* [What the task asks]: The line containing "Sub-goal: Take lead" marks the end: output every line of the data up to it, and that line too, exactly as written.

* [The data]:
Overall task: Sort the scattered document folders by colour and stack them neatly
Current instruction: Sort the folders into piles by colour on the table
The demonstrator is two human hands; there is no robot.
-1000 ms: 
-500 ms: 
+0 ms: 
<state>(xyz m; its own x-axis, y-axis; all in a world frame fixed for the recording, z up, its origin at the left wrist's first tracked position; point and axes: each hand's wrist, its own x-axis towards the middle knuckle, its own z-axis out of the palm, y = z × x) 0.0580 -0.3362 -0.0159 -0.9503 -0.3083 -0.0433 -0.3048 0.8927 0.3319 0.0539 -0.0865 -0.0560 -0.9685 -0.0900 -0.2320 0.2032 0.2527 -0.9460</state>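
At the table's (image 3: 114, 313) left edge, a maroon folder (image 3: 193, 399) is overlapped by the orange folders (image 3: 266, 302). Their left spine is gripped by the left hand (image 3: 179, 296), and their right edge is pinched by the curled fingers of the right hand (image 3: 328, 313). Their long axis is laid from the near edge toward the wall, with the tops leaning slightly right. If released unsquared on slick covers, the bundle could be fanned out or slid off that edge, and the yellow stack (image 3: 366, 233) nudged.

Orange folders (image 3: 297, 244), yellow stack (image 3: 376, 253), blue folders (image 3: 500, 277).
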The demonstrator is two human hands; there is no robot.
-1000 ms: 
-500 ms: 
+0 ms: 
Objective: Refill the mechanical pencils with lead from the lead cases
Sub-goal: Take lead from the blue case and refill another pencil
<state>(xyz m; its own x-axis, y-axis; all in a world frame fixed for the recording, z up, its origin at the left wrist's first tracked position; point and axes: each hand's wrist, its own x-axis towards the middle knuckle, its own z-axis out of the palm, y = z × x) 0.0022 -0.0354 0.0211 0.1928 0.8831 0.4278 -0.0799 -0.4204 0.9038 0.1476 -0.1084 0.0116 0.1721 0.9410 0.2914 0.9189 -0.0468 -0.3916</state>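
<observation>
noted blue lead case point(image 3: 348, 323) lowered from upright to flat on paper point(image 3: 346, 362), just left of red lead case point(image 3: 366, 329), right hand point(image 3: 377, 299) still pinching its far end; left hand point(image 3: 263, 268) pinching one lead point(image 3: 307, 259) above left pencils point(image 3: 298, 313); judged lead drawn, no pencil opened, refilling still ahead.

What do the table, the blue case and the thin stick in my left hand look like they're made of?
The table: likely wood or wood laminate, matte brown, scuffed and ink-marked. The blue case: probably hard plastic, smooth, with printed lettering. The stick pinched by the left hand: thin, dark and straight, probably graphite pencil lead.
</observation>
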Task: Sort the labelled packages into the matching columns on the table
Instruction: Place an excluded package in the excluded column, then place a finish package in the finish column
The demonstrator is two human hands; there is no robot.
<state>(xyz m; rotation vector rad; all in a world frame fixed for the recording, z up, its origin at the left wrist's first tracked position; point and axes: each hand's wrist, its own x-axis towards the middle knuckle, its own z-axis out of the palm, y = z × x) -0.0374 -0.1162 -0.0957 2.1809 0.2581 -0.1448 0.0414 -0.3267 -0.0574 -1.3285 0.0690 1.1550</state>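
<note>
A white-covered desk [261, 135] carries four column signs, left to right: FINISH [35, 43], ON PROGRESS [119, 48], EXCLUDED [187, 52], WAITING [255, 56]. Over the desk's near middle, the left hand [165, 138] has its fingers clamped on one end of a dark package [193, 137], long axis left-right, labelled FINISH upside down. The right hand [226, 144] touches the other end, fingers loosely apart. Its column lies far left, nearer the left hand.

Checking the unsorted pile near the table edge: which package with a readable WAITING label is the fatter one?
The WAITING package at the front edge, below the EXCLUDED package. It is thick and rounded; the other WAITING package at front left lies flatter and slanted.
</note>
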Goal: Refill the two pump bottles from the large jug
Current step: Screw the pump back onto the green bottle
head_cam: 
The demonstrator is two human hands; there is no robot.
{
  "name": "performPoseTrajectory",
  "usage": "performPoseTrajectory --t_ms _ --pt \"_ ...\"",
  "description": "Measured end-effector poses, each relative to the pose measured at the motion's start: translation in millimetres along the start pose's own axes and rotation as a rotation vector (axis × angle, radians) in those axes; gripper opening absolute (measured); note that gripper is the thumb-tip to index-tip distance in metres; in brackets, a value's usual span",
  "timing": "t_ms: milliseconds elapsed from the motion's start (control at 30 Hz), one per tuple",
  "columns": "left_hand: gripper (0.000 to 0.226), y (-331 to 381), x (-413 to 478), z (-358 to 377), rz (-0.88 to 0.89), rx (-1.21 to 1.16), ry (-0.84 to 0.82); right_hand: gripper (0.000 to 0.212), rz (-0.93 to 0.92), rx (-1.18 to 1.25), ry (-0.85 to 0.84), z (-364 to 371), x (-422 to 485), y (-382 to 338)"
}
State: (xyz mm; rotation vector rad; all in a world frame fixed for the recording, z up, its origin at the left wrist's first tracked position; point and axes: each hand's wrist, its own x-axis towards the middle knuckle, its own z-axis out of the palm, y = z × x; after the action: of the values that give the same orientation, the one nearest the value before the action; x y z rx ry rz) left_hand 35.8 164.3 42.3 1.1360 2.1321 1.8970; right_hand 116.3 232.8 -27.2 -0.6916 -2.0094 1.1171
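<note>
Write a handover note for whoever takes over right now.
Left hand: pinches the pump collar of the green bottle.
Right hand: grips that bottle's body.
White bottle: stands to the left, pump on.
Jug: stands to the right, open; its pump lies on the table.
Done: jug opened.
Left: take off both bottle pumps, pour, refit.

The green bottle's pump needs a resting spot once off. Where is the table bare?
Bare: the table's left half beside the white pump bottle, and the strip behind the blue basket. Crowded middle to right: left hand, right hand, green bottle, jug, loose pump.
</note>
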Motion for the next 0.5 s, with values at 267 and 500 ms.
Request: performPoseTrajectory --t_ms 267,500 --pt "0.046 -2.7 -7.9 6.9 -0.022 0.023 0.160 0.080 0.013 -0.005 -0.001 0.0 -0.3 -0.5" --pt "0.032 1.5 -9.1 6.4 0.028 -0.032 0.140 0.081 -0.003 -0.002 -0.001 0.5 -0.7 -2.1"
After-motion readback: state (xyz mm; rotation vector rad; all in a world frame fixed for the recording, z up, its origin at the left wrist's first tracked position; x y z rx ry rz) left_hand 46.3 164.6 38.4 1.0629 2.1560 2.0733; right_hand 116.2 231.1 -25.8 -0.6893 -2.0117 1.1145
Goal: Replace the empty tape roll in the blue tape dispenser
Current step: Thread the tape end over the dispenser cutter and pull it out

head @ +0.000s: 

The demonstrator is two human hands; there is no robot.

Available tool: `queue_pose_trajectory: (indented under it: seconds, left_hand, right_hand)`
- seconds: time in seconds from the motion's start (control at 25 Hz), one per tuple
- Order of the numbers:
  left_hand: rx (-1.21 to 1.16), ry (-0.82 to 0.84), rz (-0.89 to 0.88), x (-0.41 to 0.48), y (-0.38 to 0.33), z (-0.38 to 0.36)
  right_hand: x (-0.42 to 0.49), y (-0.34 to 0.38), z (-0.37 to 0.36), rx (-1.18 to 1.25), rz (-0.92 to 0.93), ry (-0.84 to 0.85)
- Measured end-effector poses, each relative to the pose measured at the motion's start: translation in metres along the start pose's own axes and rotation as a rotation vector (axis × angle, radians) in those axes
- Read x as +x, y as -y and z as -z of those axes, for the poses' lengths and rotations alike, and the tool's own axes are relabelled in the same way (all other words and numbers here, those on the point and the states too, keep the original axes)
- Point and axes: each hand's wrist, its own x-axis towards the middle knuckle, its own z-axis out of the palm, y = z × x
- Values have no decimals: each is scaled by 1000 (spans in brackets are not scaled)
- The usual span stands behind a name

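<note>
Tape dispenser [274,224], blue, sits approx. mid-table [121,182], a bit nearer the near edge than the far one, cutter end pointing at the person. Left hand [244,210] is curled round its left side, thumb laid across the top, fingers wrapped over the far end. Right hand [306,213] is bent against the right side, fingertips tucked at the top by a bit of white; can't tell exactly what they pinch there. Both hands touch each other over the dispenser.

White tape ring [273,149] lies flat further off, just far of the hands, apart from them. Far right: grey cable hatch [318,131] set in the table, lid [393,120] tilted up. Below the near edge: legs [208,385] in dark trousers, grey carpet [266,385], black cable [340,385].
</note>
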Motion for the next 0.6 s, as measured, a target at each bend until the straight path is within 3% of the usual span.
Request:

* [Written response]:
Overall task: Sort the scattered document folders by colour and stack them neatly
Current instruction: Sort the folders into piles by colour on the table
The demonstrator is two human hands; there is no robot.
-1000 ms: 
-500 ms: 
+0 ms: 
<state>(xyz m; its own x-axis, y-axis; all in a world frame fixed for the recording, z up, its origin at the left wrist's first tracked position; point and axes: each hand's wrist, its own x-axis towards the middle knuckle, its own z-axis out of the palm, y = z × x) 0.0580 -0.3362 -0.0159 -0.9503 -0.3083 -0.0433 -0.3048 0.8927 0.3319 0.0539 -0.0865 -0.0560 -0.9685 -0.0900 -0.2320 0.2032 0.2527 -0.9460</state>
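At the table's (image 3: 114, 313) left edge, a maroon folder (image 3: 193, 399) is overlapped by the orange folders (image 3: 266, 302). Their left spine is gripped by the left hand (image 3: 179, 296), and their right edge is pinched by the curled fingers of the right hand (image 3: 328, 313). Their long axis is laid from the near edge toward the wall, with the tops leaning slightly right. If released unsquared on slick covers, the bundle could be fanned out or slid off that edge, and the yellow stack (image 3: 366, 233) nudged.

Orange folders (image 3: 297, 244), yellow stack (image 3: 376, 253), blue folders (image 3: 500, 277).
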The demonstrator is two human hands; there is no robot.
-1000 ms: 
-500 ms: 
+0 ms: 
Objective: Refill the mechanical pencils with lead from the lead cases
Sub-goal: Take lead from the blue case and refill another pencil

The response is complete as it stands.